Der magische Reif
1.
ZIMMER 31
Du musst durchhalten, Papa«, flüsterte Sam. »Hörst du mich? Du darfst nicht aufgeben!«
Allan Faulkner lag ausgestreckt auf dem Krankenhausbett, regungslos, mit geschlossenen Augen, Mund und Nase unter einer Sauerstoffmaske, unter der er schwer atmete, sein Oberkörper mit einem Gewirr aus Elektroden und Sonden bestückt, die alle lebenswichtigen Funktionen steuerten und überwachten. Um ihn herum blinkte und piepte eine ganze Reihe von Apparaten, auf deren Bildschirmen in regelmäßigen Abständen irgendwelche Kurven und unverständliche Zahlen aufleuchteten.

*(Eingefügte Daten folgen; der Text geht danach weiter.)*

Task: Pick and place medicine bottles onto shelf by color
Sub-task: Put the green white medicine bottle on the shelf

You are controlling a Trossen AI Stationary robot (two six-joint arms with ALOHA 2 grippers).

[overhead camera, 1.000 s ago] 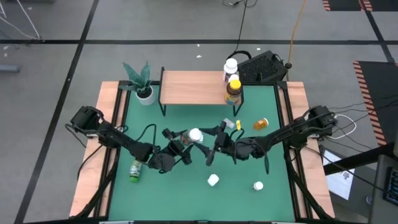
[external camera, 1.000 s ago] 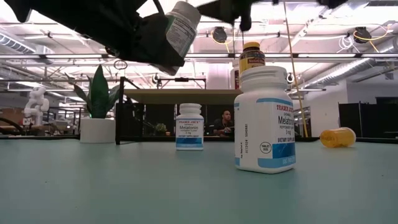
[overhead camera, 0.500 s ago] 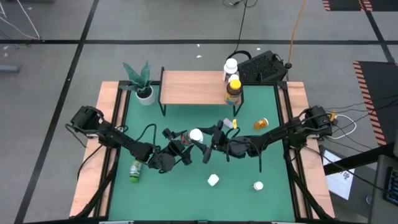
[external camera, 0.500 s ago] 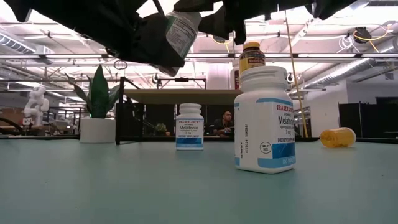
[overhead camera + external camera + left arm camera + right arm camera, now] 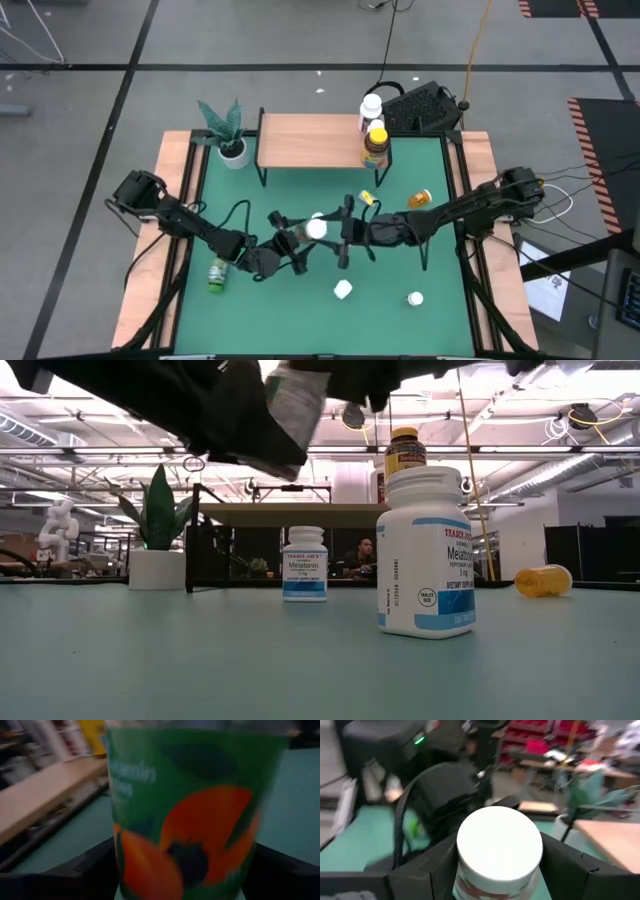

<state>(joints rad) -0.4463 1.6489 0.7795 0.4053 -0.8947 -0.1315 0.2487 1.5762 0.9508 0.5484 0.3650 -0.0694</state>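
High view: my left gripper [image 5: 300, 240] and right gripper [image 5: 338, 232] meet mid-table, white-capped bottle [image 5: 316, 228] between; arms hide body.
Low view: "Trader Joe's Melatonin" on 2 standing bottles [image 5: 426, 552].
Wrist views: both clamp it; label blurred.

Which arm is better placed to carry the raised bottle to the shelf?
Right, likely: the right end effector straddles the bottle at its white cap, while the left end effector grips its body.

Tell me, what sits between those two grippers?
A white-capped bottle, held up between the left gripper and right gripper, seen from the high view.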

Sobald einer der Parameter in den roten Bereich abfiel, lösten sie ein durchdringendes Alarmgeräusch aus. Nachdem die Krankenschwestern ihm die Haare geschnitten und seinen Bart rasiert hatten, war ein erschreckend abgemagertes Gesicht zum Vorschein gekommen, ebenso skelettartig wie Oberkörper, Schultern, Arme . . . Die sechs Monate Gefangenschaft in den Verliesen von Vlad Tepes – auch unter dem Namen Dracula bekannt – hatten ihn zu einem Schatten seiner selbst reduziert, den nur noch ein hauchdünner Faden mit dem Leben verband.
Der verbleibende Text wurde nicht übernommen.